Moderately big news around here...we're getting a special visitor this summer (probably). I got a call last week from Tinkerbelle's mother, warning me that Tinkerbelle was going to ask me if she could come and spend the summer. Her Mom wanted to give me a heads-up in case I wanted to say no and needed some time to prepare an answer other than "I really don't feel like having a grumpy teenager around"!

[In case you've forgotten in the year that I have been away;-), Tinkerbelle is my other little sister that I never knew about or met until she was about seven. She's not a petulant fifteen year old!]

My first instinct is to jump right in and tell her yes...because it would be awesome! I have always wanted to spend more time with her and have struggled to be as involved with her as I would like to be. Obviously, a full-immersion summer would be a great way to fix that...living with someone is a whole different experience than visiting. Plus, she'd get all kinds of time to be around the nieces that she doesn't see more than a couple of weeks a year.

There are a couple of sticking points. One of them, however, is not The Boy, who is entirely on board. He's used to having teenagers around, and he knows how much I feel like I have missed out with her. He may also see the value in having a pinch-babysitter when we need her:-)

It does sort of get to one of the issues, though...Tinkerbelle is NOT Munchkin. The Boy - along with Smoking Hot Roommate, Big Sis and Munchkin - have all made reference, at one point of another, to how much fun Munchkin's teenage years have been. She's lived at the beach, had a bunch of jobs, traveled a lot and lived under a somewhat flexible web of supervision.

I never had a problem with her being at the beach all summer for two reasons. First, she was always incredibly mature and responsible. Second, there was usually someone from her circle of authority figures there with here. I was there on weekends, Big Sis was maybe there for a couple days during one week, SHR the next week, The Boy sometimes, Papa Bear other times. She always had a lot of people fill various parts of the role of "parent" and there was generally at least one of them around.
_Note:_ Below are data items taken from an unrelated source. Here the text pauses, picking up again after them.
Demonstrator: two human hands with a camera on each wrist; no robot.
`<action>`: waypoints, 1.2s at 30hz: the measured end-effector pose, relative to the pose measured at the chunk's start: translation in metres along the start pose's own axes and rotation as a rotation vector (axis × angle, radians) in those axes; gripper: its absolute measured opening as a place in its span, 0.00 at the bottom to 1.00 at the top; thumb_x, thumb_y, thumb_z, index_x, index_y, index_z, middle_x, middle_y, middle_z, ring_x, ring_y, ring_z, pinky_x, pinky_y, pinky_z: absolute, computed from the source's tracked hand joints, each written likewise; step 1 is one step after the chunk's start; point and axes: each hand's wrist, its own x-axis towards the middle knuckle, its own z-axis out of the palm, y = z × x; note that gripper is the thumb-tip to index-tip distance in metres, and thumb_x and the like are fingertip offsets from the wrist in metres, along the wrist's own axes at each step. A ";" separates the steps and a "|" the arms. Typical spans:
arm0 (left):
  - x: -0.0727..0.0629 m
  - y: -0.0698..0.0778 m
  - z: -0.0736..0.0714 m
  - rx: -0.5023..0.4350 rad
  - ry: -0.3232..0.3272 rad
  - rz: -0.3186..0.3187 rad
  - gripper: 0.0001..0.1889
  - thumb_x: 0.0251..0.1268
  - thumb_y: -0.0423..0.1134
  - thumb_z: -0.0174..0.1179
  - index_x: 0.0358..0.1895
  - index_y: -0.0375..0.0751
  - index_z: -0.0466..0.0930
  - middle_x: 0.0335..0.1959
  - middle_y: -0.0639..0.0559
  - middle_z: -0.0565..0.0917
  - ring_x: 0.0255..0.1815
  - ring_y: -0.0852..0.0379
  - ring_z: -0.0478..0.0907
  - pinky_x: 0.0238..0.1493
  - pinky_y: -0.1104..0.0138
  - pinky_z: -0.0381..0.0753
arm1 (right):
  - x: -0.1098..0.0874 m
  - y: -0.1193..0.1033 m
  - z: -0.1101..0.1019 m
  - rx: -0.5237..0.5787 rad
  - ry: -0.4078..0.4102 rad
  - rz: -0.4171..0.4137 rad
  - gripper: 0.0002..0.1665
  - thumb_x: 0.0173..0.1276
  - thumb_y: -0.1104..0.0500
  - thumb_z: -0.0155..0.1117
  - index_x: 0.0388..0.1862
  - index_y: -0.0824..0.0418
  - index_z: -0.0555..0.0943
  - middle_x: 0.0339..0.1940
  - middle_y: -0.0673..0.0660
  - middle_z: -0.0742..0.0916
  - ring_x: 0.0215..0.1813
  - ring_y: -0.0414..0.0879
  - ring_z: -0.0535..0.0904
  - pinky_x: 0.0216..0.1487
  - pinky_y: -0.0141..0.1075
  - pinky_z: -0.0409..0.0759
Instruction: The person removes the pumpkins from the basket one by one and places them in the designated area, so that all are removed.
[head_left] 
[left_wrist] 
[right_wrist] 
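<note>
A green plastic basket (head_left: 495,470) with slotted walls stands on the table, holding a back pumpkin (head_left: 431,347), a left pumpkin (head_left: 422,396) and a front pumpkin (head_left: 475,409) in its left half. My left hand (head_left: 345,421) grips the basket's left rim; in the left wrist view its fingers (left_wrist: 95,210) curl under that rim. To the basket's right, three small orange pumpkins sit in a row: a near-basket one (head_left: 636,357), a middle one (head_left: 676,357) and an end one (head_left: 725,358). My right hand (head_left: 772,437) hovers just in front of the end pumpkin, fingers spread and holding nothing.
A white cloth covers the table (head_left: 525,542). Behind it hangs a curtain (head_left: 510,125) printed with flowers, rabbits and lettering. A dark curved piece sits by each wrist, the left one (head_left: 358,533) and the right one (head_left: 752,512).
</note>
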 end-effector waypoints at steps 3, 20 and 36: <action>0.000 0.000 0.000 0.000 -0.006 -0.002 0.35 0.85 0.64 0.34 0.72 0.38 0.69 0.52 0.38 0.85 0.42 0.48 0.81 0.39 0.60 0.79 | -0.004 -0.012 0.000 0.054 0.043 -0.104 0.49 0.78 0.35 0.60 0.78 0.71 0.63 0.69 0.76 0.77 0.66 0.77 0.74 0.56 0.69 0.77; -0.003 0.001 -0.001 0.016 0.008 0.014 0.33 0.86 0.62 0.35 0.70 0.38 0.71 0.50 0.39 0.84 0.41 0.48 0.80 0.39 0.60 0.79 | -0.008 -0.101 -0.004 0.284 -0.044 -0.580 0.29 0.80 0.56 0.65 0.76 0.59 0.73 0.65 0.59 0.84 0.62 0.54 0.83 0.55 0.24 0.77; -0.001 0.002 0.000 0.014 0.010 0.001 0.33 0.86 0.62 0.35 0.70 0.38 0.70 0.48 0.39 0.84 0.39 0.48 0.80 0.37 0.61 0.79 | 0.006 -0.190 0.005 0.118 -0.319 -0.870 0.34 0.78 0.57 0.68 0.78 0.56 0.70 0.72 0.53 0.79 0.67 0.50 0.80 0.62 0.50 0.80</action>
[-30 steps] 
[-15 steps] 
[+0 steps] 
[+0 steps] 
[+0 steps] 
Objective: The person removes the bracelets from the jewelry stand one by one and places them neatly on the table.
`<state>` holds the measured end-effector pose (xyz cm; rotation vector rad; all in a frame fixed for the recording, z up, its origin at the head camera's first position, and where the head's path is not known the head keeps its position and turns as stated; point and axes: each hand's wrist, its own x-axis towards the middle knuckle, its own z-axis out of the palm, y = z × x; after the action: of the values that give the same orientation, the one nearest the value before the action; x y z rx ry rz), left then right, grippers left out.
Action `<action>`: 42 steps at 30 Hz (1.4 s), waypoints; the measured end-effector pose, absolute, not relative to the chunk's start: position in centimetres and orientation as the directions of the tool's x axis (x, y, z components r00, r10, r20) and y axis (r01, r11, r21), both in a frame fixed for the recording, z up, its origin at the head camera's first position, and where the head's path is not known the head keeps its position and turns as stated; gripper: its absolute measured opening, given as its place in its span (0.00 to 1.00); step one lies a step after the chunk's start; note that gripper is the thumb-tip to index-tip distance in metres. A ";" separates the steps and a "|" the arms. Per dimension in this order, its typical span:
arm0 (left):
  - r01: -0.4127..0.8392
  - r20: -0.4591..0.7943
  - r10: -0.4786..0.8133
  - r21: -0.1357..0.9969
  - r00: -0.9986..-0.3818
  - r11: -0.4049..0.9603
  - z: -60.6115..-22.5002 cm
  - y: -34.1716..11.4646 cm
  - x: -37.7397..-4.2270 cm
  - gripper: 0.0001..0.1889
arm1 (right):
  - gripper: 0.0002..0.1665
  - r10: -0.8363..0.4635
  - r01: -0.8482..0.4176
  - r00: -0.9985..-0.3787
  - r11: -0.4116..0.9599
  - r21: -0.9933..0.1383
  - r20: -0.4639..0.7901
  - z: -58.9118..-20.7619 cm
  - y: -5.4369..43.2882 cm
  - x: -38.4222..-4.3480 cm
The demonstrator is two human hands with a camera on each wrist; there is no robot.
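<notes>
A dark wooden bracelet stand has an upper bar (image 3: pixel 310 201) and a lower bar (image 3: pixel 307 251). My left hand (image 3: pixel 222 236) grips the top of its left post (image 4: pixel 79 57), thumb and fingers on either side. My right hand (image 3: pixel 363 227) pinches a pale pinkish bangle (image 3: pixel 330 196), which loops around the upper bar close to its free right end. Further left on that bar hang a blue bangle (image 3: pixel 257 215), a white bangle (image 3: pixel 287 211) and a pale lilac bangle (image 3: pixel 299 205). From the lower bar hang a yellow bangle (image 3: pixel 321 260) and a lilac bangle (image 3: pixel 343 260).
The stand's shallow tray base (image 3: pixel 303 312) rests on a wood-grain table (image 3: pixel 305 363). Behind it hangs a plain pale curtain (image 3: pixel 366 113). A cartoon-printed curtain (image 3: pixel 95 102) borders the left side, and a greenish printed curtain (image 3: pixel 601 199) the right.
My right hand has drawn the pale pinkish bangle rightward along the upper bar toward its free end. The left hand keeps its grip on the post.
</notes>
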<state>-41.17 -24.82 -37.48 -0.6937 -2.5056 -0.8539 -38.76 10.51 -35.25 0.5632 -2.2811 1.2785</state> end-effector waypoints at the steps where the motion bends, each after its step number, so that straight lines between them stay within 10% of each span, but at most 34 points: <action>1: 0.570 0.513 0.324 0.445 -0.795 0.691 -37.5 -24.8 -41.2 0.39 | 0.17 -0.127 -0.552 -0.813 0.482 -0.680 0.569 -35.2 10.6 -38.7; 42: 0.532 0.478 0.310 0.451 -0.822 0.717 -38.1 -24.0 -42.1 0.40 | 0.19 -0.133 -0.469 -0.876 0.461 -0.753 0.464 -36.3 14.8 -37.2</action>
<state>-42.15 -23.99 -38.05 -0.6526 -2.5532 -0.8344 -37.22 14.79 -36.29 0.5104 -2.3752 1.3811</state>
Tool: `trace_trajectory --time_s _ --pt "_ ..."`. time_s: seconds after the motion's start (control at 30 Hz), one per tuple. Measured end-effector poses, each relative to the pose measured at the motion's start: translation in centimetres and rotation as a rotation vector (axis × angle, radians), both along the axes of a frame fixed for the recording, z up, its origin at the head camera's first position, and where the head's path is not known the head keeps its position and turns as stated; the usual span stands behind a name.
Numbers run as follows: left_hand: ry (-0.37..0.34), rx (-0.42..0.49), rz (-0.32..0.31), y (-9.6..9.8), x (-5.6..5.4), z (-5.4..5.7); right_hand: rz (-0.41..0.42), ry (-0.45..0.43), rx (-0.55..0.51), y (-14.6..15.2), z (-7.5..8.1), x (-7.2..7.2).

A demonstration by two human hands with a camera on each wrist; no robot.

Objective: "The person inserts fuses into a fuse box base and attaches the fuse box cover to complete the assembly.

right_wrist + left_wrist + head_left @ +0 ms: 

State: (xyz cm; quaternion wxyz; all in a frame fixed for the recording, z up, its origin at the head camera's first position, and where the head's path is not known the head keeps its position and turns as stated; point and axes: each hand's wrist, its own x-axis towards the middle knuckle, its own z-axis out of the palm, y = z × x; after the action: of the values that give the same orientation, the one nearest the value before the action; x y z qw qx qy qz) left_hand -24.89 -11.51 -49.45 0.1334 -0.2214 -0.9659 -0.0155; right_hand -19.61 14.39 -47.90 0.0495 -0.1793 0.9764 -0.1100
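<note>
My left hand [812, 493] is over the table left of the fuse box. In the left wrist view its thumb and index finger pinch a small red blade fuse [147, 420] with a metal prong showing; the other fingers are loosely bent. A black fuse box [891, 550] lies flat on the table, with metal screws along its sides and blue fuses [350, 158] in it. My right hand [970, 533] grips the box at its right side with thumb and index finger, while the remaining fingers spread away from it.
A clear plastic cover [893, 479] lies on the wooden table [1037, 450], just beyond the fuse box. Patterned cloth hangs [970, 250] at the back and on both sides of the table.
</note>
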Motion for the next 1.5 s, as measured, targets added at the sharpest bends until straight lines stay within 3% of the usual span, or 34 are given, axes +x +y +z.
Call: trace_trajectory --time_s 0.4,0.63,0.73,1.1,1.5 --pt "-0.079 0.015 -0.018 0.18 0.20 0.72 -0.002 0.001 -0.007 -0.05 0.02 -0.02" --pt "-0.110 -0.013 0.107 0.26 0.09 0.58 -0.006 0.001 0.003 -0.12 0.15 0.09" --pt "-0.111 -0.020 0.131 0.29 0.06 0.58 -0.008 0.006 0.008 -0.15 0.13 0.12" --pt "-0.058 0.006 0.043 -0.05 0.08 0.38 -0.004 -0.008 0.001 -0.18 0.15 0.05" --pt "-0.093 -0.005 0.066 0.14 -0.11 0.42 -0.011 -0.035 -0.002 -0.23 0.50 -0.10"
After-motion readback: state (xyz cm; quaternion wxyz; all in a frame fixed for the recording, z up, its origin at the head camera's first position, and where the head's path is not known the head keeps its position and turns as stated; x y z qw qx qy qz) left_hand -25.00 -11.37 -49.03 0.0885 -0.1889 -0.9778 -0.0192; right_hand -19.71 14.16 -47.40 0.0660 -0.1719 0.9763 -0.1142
Tinkerbelle is neither as responsible as Munchkin was (she is, in fact, a pretty normal teenager... Munchkin was the outlier), nor does she have the same relationships that Munchkin does. If she is here, I will be the authority figure and there won't really be any substitutes (except for maybe The Boy). Which is fine, I just have to keep that in mind as they all try to convince me that this will be the best summer ever!

So, I told her yes, because I really, really want to have her, but I gave her some conditions. First, she can't be at the beach all summer. I won't be able to take time off to be with her enough to make that workable. Munchkin will be there, which would help (Tinkerbelle absolutely idolizes her, and she is unquestionably mature enough to be the parent) but I don't know yet what her travel plans will be, other than to know that she will have some and they will be spectacular. And, that would sort of defeat the point...I want to be around her all summer, not just every weekend and a couple of full weeks.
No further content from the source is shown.